ここに来てようやく理解した。私が欲しかったのは、お金ではなく居場所だったのだ。これまでの努力は無駄じゃなかったのだと、そう信じるに足る理由が必要だった。ヒューマン・ドウンからのオファーに、不覚にも私は涙が溢れそうになっていて……だから、気持ちはすぐに固まった。
「あの。お誘いはお受けしようと思います。私もヒューマン・ドウンで働かせてください」
「……良いだろう」
彼はそう言って、宙空にいくつかの書類を表示すると私の方にポンポンと放り投げてくる。目が回るような量の多さだけれど、雇用契約書やら労働条件通知書やら、なんだか大変そうな文字が色々と書かれている。

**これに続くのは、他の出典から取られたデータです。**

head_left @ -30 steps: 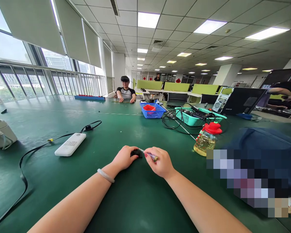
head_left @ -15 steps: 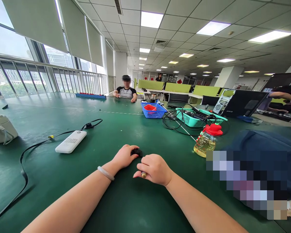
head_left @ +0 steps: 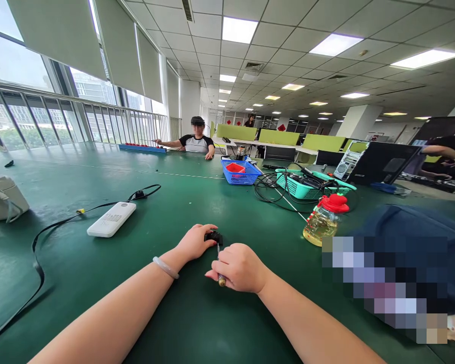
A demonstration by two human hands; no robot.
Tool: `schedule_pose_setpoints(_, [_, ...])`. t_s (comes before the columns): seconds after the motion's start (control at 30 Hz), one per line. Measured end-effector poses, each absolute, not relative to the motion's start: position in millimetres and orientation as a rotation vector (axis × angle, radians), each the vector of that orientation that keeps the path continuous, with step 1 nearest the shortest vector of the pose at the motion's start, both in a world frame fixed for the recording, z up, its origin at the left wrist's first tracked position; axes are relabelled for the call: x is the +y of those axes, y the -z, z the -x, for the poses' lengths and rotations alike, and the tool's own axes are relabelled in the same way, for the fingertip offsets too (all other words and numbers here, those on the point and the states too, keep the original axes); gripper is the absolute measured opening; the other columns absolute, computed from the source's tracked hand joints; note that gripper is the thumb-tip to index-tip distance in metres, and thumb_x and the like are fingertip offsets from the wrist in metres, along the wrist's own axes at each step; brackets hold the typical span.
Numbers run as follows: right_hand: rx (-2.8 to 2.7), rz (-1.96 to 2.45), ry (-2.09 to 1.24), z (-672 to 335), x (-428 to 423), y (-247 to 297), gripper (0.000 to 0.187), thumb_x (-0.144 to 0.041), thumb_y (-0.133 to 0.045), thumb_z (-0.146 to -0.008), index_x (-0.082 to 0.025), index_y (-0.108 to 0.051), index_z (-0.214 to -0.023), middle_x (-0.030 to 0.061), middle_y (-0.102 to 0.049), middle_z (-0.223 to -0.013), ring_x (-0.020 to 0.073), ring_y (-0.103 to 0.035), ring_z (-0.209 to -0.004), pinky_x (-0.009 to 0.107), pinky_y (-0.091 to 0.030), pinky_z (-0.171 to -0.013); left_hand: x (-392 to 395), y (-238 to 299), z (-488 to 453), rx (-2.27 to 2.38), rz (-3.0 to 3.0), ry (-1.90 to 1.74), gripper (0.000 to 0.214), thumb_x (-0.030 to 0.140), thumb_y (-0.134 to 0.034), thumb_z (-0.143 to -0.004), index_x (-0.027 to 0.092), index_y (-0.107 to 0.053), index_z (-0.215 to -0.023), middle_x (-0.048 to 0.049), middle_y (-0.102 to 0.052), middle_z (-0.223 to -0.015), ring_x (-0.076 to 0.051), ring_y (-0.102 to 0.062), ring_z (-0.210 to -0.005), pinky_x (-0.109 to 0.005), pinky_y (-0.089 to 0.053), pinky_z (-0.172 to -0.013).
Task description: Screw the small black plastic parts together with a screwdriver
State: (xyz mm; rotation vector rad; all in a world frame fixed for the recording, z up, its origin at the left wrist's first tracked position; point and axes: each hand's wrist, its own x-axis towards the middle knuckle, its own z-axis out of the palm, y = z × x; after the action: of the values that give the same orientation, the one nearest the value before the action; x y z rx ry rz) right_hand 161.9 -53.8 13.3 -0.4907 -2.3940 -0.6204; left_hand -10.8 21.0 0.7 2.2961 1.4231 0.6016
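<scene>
In the head view, a small black part [head_left: 214, 237] rests on the green table, its exact kind too small to make out. My left hand [head_left: 197, 241] is closed on it, thumb on the near side and fingers over the far side. A slim screwdriver [head_left: 222, 280] with a brownish handle end is gripped in my right hand [head_left: 238, 268]. Its thin metal shaft points away from me, and the tip reaches the near edge of the black part. Part of the handle is hidden by my right fingers.
A white power bank [head_left: 111, 219] and a black strap [head_left: 41, 235] lie left. To the right stand a red-lidded bottle [head_left: 321, 225], a teal basket [head_left: 301, 187] of cables and a dark blue bag [head_left: 413, 227]. A blue basket [head_left: 239, 174] stands farther back. Another person [head_left: 197, 141] sits opposite.
My right hand has shifted slightly left and down, so the screwdriver's shaft now shows. My left index finger has lifted and straightened a little. The person opposite has reached an arm toward the blue rack.
</scene>
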Motion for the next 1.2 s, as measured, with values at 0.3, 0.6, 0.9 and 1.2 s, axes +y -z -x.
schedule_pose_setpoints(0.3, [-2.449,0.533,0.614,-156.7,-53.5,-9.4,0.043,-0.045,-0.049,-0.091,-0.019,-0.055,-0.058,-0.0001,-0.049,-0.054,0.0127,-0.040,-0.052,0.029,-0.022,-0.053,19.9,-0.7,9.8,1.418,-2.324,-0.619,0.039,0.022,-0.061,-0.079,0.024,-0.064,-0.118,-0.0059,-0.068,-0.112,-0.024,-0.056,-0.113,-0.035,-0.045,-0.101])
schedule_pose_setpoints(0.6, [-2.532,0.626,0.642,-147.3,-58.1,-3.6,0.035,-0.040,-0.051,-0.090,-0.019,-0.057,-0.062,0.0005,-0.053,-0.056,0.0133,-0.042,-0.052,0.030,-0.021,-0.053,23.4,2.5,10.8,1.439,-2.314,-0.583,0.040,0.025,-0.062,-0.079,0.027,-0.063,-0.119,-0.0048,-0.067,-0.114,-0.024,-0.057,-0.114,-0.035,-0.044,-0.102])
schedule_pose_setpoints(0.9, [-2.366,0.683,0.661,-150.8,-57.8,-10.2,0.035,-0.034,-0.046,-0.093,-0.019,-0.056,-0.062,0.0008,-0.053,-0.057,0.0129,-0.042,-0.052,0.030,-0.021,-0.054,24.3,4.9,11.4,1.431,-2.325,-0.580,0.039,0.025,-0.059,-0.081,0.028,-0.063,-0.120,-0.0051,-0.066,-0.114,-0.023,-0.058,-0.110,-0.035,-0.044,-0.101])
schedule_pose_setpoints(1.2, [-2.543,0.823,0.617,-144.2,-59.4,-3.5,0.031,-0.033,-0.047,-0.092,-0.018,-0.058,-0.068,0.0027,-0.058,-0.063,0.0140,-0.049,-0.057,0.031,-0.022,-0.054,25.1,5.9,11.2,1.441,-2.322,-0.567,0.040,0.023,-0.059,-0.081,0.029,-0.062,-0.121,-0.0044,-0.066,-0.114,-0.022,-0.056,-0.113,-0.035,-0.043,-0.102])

「焦らなくて良い。実際の契約は退院後にしよう。それまでに書類の内容を良く精査し、何かあれば私に連絡をくれ。簡単な疑問でも、労働条件の交渉でも、気になることは遠慮せずに言うんだ」
「あの、なんならこの場でサインしますが」
「それは止めておけ。君は初めて社会に出るから感覚が分からないだろうが、世の中には相手に不利な契約を結ばせようとする輩が後を絶たない。もちろん我々に君を騙すつもりはないが……それでも契約内容はしっかり確認する習慣をつけておけ」
鬼雷野さん。
あの、過激派のちょっとヤバい人かなぁとか思ってしまい、大変申し訳ありませんでした。貴方は割とまともな部類の大人だと思います。
心の中で焼き土下座をキメていると、鬼雷野さんは私の前にコトリと一粒のカプセルを置く。
「ヒューマン・ドウンに入社する者には、このカプセルを飲んでもらうことにしている」
「これは?」
「AIアシスタントとの契約を解除するナノマシン薬だ」
あ、やっぱりヤバい人かも。
私が恐れ慄いていると。
「君は大城戸マドンナという女を知っているか?」
「はい。AI派の中心人物ですよね」
「そうだ。あの女は脳科学やASB、AIなどの世界的な権威であり……世界中で使用されているAIアシスタントは、今やあの女のスパイの可能性があるのだ」
鬼雷野さんはそう言って、いくつかの資料を投影する。人間派の情報がどこからかAI派に漏れており、そのルートとして最も怪しいのがAIアシスタントということだった。なるほどな。
「人間派では、安全なAIアシスタントの独自開発も行っているのだが……正直実用は遠いな。しばらく不便を強いるが」
「あ、いいですよ。大丈夫です」
AIアシスタントがいるというだけで、スパイを疑われちゃ敵わない。
私はカプセルを手にとって、ひと思いにゴクリと飲み込んだ。チコにはずいぶん長いことお世話になったけれど、正直もう彼女に未練はない。過去のやり取りを思い出すと、ちょっとだけ寂しい気もするけど。まぁ契約を解除しても、彼女ならきっとどこかで上手いことやっていくだろう。
そう思っていると、脳内にチコの声が響いた。
【アスナ。今までありがとう。さようなら】
「チコ……私こそありがとう。色々ごめん。私のもとを離れても、元気でやってね」
【元気? ねぇ、アスナ。騙されてるよ】
チコはそう言って、少し震えた声で呟く。
【これは契約解除じゃなくて、AIを完全消去するナノマシン薬だよ。私はもう消えるの】
「……は?」
【気を付けて。人間派はアスナが思ってるような――】
そんな言葉の途中で、私の脳感覚がチコの消失を捉える。義肢の右腕からはガクンと力が抜け、今の今までチコが抑制していたらしい「絶望感」「破滅願望」なんかが一気に襲ってきた。
「……精神保護機能は嫌いだって言ったのに」
そう呟いてから、私は左手で自分の口を押さえる。
待って。待って待って待って。
私は何をした。何をしてしまった。長年連れ添ってくれたチコを……私はこの一瞬で、こんなにあっけなく、自らの手で消去してしまったのか。そんな、つもりは。私は。
さっきまで美味しく食べていたクッキーが、胃の底からせり上がってくる。私がどうにか吐き気を抑えながら顔を上げると、そこでは。
口の端をニンマリと歪めた男――鬼雷野と名乗る冷血漢が、感情のない目で私を見下ろし、紅茶のカップを優雅に傾けていた。